##### Records shown #####

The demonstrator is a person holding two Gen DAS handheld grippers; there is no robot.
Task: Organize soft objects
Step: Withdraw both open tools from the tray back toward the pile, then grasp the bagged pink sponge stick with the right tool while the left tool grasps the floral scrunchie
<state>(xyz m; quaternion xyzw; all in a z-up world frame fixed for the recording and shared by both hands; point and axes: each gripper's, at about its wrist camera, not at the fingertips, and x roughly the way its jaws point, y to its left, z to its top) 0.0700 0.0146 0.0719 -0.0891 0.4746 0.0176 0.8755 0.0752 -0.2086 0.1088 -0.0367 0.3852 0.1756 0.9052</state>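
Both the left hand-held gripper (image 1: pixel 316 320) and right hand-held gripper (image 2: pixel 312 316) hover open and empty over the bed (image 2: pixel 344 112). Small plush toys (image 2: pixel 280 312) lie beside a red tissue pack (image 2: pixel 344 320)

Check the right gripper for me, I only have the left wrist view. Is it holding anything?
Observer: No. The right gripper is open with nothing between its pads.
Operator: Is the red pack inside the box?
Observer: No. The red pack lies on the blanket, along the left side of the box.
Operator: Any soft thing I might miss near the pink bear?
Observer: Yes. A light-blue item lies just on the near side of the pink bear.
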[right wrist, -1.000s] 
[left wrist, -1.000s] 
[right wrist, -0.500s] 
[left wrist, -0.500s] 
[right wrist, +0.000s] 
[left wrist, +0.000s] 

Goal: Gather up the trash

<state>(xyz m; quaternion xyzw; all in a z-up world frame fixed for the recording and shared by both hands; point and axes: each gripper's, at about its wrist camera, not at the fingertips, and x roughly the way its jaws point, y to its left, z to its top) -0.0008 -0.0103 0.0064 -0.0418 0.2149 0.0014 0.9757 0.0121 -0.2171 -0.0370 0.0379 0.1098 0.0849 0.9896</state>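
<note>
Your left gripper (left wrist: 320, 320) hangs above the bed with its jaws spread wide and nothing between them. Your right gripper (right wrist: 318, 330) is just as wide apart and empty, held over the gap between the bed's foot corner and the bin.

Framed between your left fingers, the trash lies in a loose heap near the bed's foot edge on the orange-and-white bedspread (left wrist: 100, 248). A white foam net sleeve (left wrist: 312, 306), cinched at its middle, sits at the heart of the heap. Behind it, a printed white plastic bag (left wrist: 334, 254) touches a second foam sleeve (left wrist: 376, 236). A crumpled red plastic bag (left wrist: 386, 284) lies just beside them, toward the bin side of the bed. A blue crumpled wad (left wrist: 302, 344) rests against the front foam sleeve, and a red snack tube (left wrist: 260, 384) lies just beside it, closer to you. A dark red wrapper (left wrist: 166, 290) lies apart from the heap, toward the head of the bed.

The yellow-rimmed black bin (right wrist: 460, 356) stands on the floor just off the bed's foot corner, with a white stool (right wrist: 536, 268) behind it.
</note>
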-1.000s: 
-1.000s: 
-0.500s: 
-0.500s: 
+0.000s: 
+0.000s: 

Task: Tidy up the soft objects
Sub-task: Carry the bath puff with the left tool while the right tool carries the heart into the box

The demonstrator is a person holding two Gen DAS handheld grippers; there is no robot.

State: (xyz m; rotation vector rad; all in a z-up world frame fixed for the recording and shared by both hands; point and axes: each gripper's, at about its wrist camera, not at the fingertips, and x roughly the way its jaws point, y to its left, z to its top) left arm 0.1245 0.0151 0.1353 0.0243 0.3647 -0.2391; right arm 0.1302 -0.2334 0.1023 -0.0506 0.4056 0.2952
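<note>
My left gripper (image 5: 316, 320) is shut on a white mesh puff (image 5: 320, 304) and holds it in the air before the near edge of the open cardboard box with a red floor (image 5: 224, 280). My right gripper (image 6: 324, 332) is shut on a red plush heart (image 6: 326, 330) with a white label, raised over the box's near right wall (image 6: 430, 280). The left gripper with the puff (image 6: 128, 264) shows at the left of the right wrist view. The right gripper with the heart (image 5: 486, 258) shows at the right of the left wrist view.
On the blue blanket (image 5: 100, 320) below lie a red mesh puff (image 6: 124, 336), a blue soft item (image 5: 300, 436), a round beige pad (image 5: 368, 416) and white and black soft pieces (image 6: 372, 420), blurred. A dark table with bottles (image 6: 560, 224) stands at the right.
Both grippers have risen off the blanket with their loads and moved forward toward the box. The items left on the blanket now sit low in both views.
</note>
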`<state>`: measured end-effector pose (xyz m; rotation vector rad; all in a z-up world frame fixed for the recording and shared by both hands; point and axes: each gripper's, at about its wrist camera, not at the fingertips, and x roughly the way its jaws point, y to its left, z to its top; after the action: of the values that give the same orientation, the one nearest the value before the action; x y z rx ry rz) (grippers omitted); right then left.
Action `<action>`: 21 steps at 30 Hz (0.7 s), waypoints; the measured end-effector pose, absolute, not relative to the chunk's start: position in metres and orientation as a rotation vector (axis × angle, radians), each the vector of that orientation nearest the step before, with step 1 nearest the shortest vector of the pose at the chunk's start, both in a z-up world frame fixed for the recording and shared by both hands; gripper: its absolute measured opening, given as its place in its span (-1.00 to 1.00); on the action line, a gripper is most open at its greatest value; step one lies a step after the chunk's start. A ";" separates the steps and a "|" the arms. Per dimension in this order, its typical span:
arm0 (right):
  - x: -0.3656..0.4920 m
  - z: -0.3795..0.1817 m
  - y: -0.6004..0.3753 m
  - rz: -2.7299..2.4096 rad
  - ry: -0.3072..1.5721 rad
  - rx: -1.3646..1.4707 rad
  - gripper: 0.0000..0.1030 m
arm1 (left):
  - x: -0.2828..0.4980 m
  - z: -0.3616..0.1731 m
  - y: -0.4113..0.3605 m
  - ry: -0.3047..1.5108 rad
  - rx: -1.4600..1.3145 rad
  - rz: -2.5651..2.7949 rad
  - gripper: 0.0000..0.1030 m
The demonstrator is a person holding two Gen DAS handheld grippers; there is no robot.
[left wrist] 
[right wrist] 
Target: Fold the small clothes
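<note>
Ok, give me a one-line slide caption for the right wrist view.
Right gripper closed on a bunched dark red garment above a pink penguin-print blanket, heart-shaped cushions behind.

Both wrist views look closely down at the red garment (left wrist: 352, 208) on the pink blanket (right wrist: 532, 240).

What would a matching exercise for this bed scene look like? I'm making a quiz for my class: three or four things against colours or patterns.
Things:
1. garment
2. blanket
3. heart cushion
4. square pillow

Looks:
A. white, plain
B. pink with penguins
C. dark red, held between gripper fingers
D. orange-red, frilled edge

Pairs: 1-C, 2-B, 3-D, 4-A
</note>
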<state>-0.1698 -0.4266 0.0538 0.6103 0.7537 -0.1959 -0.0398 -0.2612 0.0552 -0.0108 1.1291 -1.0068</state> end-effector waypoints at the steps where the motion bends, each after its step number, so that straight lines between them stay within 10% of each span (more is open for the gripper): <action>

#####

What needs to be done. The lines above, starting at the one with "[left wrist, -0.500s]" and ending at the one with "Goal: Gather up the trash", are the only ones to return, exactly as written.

Solution.
[left wrist, -0.500s] 
[right wrist, +0.000s] 
[left wrist, +0.000s] 

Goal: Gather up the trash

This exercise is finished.